The Google cluster is a great example of this. They don't really need a scalable OS at all: a simple kernel that efficiently manages I/O and gets out of the way of the one executing task on a particular node is all that's needed.

Well, they use Linux, and actually they are pushing some pretty complex functionality into the kernel (to do resource control, for example).

Everything else is coordinated from their aggregation servers and their distributed namespace/locking system.

And I don't know what it's requirements are, but you can bet it's nothing like a regular UNIX filesystem / POSIX API.

Also, I don't see why you think Google is a great example of this. Google does not have a large MP machine. It has a big, non-cache-coherent cluster. So there is only one way to program it -- like a cluster.

Reply Parent Score: 2

RE[5]: Makes sense.
by PlatformAgnostic on Wed 19th Mar 2008 06:32 in reply to "RE[4]: Makes sense."
PlatformAgnostic Member since:


You have a point that the single-machine cluster approach is going to require a different method of programming than the typical monolithic OS image that you seem to favor. But I think that McVoy has a point about the locking cliff. NT has gained scalability over the releases by breaking up hot locks and moving toward per-processor data structures and lock-free algorithms. But if you look at a CPU count versus throughput graph, all of these improvements lower the throughput slightly on small hardware in order to gain advantages on large hardware.

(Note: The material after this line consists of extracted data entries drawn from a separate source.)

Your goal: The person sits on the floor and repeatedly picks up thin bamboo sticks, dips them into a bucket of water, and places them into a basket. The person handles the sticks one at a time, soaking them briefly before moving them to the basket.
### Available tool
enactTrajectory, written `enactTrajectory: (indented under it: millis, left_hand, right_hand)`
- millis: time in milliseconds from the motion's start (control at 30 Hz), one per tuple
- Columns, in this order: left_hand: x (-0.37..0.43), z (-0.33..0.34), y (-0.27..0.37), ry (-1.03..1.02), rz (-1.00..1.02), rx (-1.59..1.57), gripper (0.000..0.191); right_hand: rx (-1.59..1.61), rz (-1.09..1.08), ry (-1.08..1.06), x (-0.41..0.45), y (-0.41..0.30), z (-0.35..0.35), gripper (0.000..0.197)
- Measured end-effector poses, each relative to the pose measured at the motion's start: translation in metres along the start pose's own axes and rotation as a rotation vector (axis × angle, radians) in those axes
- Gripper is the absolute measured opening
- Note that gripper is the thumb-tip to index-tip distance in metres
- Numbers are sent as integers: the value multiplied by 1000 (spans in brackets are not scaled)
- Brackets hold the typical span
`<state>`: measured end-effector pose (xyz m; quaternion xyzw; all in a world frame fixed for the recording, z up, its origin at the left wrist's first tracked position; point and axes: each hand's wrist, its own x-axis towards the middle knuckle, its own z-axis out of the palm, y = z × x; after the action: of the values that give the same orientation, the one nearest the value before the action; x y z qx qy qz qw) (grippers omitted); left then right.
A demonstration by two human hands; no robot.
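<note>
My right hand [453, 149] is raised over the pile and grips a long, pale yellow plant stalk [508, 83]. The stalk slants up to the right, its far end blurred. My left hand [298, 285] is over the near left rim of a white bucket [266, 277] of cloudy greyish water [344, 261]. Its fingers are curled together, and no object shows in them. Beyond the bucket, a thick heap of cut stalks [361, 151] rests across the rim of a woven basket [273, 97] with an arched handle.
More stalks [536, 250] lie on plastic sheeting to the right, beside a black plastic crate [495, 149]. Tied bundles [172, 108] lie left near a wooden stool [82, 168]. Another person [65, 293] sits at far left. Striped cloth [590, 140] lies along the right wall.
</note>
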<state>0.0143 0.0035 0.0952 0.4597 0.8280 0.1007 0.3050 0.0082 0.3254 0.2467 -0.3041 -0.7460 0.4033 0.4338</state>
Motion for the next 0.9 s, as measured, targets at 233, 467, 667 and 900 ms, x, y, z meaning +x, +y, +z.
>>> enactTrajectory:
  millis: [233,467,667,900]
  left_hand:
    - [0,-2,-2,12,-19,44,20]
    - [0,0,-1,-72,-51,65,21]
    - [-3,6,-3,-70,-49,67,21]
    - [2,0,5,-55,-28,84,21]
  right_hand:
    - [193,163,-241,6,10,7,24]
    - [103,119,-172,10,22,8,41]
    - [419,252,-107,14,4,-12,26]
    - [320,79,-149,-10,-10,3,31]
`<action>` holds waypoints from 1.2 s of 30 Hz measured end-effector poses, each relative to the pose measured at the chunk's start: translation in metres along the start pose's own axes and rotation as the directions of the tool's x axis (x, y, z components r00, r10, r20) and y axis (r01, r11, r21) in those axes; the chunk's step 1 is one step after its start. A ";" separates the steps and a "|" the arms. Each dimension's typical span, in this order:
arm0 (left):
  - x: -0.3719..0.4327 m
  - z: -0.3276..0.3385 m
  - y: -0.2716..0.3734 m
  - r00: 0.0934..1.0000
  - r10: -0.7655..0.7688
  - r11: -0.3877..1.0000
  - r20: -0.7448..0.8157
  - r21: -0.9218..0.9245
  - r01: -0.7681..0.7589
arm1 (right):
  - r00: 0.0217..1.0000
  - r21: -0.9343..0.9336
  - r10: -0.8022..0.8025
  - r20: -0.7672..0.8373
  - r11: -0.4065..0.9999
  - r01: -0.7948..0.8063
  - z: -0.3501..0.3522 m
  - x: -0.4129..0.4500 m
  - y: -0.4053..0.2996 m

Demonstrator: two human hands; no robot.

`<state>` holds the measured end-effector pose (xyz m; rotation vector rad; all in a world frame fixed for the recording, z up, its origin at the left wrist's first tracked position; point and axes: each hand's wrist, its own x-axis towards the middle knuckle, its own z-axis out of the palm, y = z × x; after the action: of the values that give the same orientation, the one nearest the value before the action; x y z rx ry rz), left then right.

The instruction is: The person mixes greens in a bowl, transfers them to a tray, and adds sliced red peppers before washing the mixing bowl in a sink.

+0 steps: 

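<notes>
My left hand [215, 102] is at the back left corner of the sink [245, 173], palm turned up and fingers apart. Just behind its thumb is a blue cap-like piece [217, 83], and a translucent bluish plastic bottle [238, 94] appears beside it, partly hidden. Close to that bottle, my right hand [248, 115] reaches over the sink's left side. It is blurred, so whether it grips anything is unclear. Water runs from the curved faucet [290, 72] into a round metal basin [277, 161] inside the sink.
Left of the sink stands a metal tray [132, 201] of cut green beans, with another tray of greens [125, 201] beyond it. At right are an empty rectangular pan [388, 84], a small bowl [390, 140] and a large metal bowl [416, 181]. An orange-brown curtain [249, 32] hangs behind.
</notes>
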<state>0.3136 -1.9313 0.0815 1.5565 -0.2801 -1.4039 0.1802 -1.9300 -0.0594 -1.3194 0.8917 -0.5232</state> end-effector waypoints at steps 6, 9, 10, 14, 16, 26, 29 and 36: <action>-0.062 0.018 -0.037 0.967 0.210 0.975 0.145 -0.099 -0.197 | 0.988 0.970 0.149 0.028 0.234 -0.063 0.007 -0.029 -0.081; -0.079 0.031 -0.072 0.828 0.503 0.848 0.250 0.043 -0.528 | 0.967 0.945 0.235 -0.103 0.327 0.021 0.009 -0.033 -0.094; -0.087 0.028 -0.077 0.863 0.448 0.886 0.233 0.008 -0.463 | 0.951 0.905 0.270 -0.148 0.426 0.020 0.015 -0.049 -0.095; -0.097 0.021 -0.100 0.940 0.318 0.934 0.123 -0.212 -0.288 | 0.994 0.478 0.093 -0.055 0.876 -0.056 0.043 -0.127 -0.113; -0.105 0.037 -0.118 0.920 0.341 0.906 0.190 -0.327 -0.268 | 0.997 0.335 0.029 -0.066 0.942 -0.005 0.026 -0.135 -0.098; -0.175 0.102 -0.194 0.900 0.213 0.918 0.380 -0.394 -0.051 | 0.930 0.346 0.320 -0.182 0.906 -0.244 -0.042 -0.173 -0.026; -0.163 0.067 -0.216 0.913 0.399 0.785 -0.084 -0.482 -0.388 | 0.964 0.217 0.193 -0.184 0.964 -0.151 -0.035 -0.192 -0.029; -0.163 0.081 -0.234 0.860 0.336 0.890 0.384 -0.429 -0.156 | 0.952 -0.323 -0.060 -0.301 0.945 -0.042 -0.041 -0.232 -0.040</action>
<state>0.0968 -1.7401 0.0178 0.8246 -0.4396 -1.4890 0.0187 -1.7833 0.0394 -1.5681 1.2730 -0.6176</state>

Right now that's the correct choice since Intel has been selling multi-core processors for a while now. But what applications need truly gigantic machines, like the 1024 node one that McVoy speaks of? The only ones I can think of right now are scientific, visual, and engineering applications where, for cache and NUMA efficiency's sake, it's more of an advantage to divide problems into smaller chunks.

Cache coherency isn't good in this situation either, because it implies that every time a processor dirties a cache line every other processor must get a chance to know about it (or you use a hierarchy of cache directories which manage the same bookkeeping at the cost of additional latency for every operation).

Having a single system address space becomes problematic as well because every time you change a mapping from valid to invalid, every processor must be informed in case it has cached that mapping in its TLB.

The problem with single-image scaling from my perspective is that it's an n^2 proposition... When you scale from 1 to n processors, in a given period of time you have n times as many synchronizing events happening and you have n times as many people to inform at these synchronization points. The second n is done in parallel, but this parallelism translates into a factor of n latency due to distances and fan-out.

If you want to use a 1024 proc machine for something useful (as opposed to having it sitting around spinning on locks or waiting for cache misses), I think I've argued that you just have to bite the bullet and accept that you need to do batches of discontiguous work on small parts of your problem and aggregate the result.